> _Your goal_: Would you please write out only the lines running from the top of the listing through the one holding "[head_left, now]", exactly, with both ends kept and pictures left out?

> _Entries supplied_:
--- START ---

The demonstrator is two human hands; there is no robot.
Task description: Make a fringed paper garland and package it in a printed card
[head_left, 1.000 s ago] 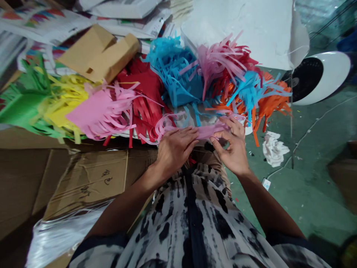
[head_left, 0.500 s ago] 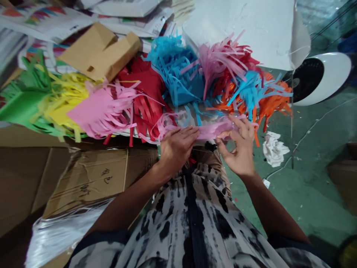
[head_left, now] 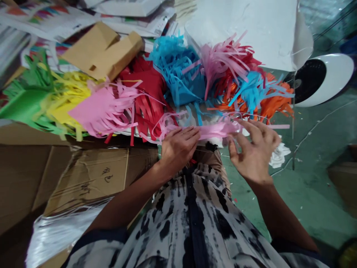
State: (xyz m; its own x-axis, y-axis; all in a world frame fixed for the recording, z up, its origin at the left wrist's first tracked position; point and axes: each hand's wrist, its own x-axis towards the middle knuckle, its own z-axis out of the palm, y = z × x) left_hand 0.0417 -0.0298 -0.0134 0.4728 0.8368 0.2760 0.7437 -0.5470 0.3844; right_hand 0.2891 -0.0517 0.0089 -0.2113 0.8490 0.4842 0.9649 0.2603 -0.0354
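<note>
A narrow strip of pink fringed tissue paper (head_left: 208, 131) lies across my lap, just in front of a heap of fringed paper. My left hand (head_left: 178, 147) presses down on the strip and holds it. My right hand (head_left: 252, 154) is at the strip's right end, its fingers spread and lifted, and it seems to hold nothing. Beyond my hands lie bunches of pink (head_left: 104, 109), red (head_left: 146, 100), blue (head_left: 177, 76), yellow (head_left: 71, 100), green (head_left: 25, 106) and orange (head_left: 276, 108) fringed paper.
A folded kraft card (head_left: 103, 52) and printed sheets (head_left: 47, 18) lie behind the heap. Flattened cardboard (head_left: 89, 182) and a plastic bag (head_left: 64, 230) are at the left. A white round fan (head_left: 320, 80) and crumpled white paper (head_left: 279, 155) are on the right, over a green floor (head_left: 315, 201).
My right hand has moved to the right and its fingers have spread away from the pink strip. The strip now stretches further right. My left hand has stayed nearly still.
</note>
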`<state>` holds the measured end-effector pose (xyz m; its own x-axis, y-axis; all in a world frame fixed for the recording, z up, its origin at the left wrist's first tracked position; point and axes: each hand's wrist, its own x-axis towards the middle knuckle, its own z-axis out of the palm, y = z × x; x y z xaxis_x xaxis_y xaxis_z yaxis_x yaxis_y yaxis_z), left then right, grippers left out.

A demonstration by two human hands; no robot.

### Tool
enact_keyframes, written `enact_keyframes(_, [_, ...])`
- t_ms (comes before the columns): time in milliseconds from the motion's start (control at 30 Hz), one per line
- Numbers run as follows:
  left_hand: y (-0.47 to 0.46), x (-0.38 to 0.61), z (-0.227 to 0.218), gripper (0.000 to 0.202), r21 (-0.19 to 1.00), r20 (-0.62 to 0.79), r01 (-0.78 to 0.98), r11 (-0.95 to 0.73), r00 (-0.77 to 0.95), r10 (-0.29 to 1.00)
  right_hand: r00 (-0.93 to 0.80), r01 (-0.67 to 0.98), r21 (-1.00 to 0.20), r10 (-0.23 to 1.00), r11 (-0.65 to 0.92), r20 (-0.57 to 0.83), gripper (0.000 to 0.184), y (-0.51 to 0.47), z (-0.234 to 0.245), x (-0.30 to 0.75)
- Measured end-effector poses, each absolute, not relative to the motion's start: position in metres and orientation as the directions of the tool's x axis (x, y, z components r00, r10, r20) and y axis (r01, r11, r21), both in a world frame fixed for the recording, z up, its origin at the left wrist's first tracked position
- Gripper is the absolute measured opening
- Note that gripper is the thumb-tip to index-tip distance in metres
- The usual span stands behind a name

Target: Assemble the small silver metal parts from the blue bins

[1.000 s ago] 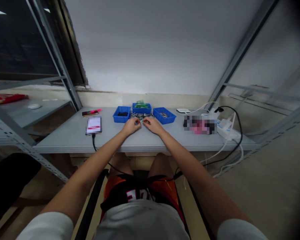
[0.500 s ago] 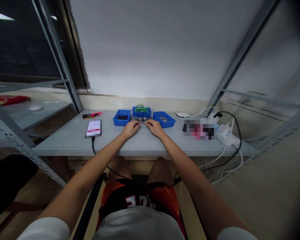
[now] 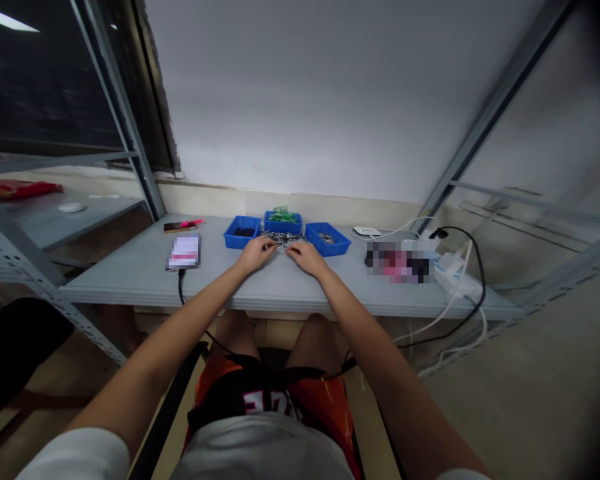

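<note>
Both hands are close together at the front of a pile of small dark and silvery parts point(image 3: 285, 237) on the grey shelf table. My left hand point(image 3: 258, 255) is closed, fingertips pinched, with whatever is in them too small to name. Just to its right, my right hand point(image 3: 304, 256) is closed too, its fingertips brought together over a tiny item I cannot make out. Around the pile stand three blue bins: the left bin point(image 3: 229, 239) with dark pieces, the back bin point(image 3: 267, 225) with green pieces, and the right bin point(image 3: 341, 249) with small metallic pieces.
A phone point(image 3: 184, 252) with a black cable lies left, near a pink and dark object point(image 3: 183, 226). At the right are a blurred-out item point(image 3: 399, 262), a white power strip point(image 3: 455, 277) with cables, and a small white device point(image 3: 367, 231). Metal shelf posts point(image 3: 125, 113) flank the table.
The view has shifted slightly. My two hands have come a little closer together, the right one edging left. The bins and the pile look unmoved.
</note>
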<state>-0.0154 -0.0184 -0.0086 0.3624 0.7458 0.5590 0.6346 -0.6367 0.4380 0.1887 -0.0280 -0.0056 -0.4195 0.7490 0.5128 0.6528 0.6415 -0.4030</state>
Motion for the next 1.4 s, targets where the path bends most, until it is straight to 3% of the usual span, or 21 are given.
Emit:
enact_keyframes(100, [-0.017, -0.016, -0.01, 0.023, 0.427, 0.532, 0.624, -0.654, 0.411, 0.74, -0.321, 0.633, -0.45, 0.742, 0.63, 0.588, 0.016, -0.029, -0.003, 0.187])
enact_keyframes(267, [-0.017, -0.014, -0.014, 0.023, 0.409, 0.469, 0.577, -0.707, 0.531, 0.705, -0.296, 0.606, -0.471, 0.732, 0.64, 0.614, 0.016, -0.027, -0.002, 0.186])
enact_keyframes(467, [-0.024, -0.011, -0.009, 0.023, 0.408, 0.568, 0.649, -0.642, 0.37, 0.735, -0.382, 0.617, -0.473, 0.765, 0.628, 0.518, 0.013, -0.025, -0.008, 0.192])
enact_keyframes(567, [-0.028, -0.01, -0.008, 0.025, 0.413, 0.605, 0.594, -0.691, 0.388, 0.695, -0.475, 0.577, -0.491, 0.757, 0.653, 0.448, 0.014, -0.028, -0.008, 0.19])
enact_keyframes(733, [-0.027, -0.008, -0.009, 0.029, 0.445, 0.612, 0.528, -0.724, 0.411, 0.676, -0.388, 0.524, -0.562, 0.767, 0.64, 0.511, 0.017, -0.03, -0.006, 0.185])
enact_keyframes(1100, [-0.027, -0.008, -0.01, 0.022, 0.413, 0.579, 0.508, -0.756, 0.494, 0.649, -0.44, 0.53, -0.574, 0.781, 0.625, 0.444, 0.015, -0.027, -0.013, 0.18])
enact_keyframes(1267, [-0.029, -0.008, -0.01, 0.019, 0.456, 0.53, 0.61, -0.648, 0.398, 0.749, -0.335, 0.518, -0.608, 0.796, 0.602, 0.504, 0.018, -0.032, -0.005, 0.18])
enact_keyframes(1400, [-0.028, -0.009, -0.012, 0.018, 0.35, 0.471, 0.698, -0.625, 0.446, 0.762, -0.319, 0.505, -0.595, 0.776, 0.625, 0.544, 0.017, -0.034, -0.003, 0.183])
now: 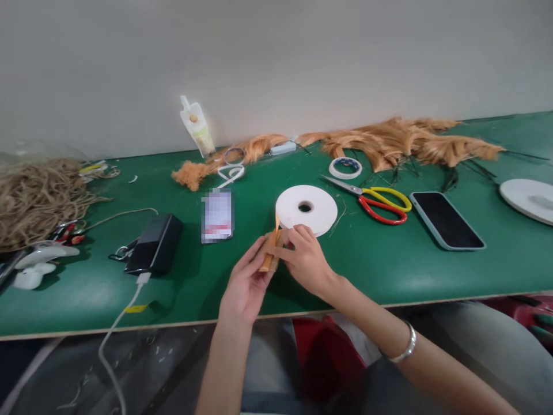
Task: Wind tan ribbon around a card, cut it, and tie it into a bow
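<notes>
1. A small tan piece [268, 263] is held above the near edge of the green table [371, 276], between both hands.
2. Its long axis is pointed away from the body, tilted slightly rightward, toward the white roll [285, 202] just beyond.
3. Its left side is clasped by the left hand [247, 287], thumb and fingers closed around it.
4. Its far right part is pinched by the right hand [307, 260], whose thumb is laid across the face; neither hand is clearly nearer.
5. A thin orange strip [277, 221] is seen rising from the far end; how it is secured cannot be told.
</notes>
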Motion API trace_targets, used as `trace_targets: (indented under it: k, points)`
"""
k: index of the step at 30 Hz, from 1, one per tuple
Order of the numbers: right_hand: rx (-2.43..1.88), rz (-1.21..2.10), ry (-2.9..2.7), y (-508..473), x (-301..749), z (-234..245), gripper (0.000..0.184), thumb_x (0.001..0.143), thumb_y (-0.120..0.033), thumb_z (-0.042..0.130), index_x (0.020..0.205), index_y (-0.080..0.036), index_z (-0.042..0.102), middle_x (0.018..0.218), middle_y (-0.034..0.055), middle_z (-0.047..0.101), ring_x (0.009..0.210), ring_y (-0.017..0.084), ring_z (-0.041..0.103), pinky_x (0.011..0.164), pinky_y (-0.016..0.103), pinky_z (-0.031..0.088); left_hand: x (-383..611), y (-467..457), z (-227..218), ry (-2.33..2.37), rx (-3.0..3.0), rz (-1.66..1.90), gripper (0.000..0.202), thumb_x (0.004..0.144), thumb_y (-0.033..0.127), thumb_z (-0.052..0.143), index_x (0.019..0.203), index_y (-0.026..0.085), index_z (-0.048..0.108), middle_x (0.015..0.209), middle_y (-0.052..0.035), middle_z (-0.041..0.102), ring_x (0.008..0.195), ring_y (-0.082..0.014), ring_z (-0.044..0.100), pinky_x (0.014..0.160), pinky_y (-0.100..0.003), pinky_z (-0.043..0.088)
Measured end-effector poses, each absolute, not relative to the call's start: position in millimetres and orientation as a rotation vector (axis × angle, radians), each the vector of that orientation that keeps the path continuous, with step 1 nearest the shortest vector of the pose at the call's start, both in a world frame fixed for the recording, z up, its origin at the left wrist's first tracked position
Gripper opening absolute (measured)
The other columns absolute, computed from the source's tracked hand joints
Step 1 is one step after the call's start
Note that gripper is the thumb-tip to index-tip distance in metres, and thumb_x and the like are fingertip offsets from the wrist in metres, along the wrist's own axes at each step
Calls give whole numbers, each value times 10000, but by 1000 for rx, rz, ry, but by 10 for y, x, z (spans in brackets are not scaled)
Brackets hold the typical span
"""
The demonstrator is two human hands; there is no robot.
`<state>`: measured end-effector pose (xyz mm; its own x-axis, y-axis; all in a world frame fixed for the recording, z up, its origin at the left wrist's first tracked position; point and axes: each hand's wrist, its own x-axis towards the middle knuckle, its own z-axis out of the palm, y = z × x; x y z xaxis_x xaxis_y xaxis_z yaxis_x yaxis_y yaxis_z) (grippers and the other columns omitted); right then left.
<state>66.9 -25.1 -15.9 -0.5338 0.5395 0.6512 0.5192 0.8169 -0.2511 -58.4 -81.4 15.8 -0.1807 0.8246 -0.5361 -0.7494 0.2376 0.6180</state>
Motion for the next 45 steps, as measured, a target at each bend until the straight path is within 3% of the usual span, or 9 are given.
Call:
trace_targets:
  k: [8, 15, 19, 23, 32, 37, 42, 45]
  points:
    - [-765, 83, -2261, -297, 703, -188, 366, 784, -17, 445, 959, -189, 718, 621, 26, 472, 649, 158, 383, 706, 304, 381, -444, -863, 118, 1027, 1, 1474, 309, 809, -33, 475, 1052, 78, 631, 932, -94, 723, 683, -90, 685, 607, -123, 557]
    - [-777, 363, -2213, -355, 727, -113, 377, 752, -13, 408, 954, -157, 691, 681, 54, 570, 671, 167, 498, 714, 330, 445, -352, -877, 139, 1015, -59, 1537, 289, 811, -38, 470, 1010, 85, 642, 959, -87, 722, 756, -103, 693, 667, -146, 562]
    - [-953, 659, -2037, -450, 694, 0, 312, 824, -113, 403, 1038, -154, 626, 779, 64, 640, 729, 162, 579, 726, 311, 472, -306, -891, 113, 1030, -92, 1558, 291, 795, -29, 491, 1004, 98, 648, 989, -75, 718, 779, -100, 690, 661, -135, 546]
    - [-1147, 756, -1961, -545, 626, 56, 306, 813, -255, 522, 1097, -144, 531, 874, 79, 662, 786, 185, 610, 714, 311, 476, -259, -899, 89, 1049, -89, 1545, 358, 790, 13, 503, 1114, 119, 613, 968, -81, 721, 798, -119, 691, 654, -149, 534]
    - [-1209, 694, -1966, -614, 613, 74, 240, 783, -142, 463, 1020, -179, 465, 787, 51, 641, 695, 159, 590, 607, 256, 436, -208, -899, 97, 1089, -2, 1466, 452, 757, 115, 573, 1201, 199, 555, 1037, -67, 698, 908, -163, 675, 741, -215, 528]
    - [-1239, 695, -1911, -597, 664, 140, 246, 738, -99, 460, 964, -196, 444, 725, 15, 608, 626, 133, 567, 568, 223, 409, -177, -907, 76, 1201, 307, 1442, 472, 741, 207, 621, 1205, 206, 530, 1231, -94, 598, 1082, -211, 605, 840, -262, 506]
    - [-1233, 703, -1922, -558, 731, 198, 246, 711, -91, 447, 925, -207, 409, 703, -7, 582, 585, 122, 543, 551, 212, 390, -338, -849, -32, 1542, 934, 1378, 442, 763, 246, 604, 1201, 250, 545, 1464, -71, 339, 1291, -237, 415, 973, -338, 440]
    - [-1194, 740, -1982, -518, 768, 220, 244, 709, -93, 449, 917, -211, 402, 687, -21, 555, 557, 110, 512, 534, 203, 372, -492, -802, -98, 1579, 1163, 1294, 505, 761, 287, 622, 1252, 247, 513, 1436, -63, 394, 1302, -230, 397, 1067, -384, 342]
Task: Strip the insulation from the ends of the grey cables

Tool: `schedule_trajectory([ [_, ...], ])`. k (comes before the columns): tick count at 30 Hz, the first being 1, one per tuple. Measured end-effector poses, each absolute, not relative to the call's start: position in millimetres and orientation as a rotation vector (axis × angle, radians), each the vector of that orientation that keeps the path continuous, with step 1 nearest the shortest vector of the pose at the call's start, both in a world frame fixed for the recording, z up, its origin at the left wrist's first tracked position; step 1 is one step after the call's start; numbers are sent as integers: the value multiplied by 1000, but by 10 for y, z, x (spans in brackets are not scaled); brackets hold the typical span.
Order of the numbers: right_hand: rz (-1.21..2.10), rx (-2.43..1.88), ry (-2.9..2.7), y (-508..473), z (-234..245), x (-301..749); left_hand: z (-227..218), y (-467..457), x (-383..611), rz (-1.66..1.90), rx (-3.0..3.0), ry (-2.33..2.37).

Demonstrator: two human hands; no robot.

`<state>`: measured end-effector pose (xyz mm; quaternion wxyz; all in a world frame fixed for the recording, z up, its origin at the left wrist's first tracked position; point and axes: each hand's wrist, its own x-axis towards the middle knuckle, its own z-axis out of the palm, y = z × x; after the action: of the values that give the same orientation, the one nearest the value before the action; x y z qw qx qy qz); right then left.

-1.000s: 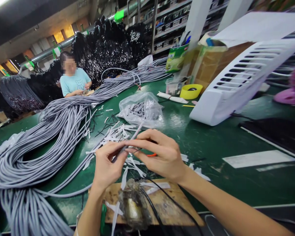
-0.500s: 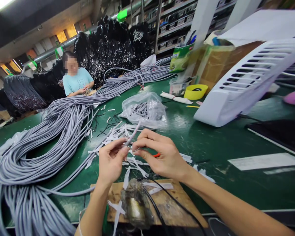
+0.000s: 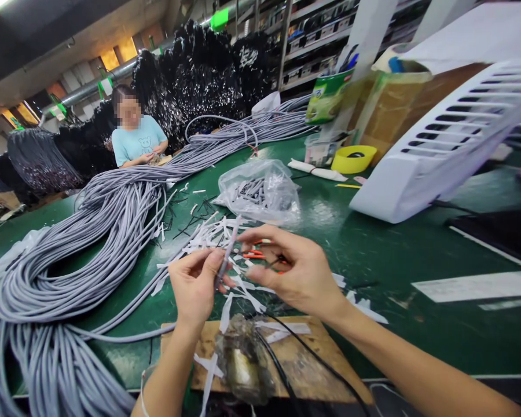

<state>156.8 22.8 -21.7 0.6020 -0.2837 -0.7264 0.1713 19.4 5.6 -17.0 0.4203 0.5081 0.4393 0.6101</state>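
"What does the left hand (image 3: 195, 284) have?"

"It pinches a short grey cable piece (image 3: 228, 253) between thumb and fingers, above the green table (image 3: 373, 330). The piece tilts, its upper end over the loose white strips (image 3: 226, 310), and the fingers cover part of its lower stretch."

"And the right hand (image 3: 301, 269)?"

"Just beside it, thumb and forefinger apart with a gap between. The inside of the palm is hidden. Something orange (image 3: 254, 254) shows through the gap, largely blocked by the hand; it may be a tool handle, but too little of it shows to be sure."

"Below the wrists?"

"A wooden board (image 3: 330, 373), its left part covered by the left forearm (image 3: 173, 353). A gold-coloured cylinder (image 3: 243, 370) sits on it under crumpled clear wrapping that muddles its outline."

"Further out?"

"A clear plastic bag (image 3: 284, 200) lies beyond the hands, the short grey pieces (image 3: 252, 193) inside blurred by its folds. On the left, a thick bundle of grey cable (image 3: 99, 231) runs out of view at the bottom. On the right, the white slotted appliance (image 3: 395, 185) and a dark flat slab (image 3: 499, 231) are both cut off by the edge."

"Who sits across the table?"

"A co-worker (image 3: 136, 145) in a light blue top, behind the cable; what those hands (image 3: 150, 157) hold is too small to make out"
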Motion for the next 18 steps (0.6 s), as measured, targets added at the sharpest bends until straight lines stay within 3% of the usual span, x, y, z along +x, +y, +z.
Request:
schedule_trajectory([
  [7,139,-581,-1815,193,-269,1458,-208,24,226,1514,1294,1245],
  [18,132,-526,-1849,195,-281,1475,-112,139,92,1685,937,1215],
])
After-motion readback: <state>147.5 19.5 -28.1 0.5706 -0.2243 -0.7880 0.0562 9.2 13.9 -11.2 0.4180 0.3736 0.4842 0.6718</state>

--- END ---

> _Response to this task_:
The demonstrator is two human hands; there is no robot.
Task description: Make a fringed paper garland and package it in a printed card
[head_left, 1.000 s ago] 
[head_left, 0.500 s ago] 
[head_left, now] 

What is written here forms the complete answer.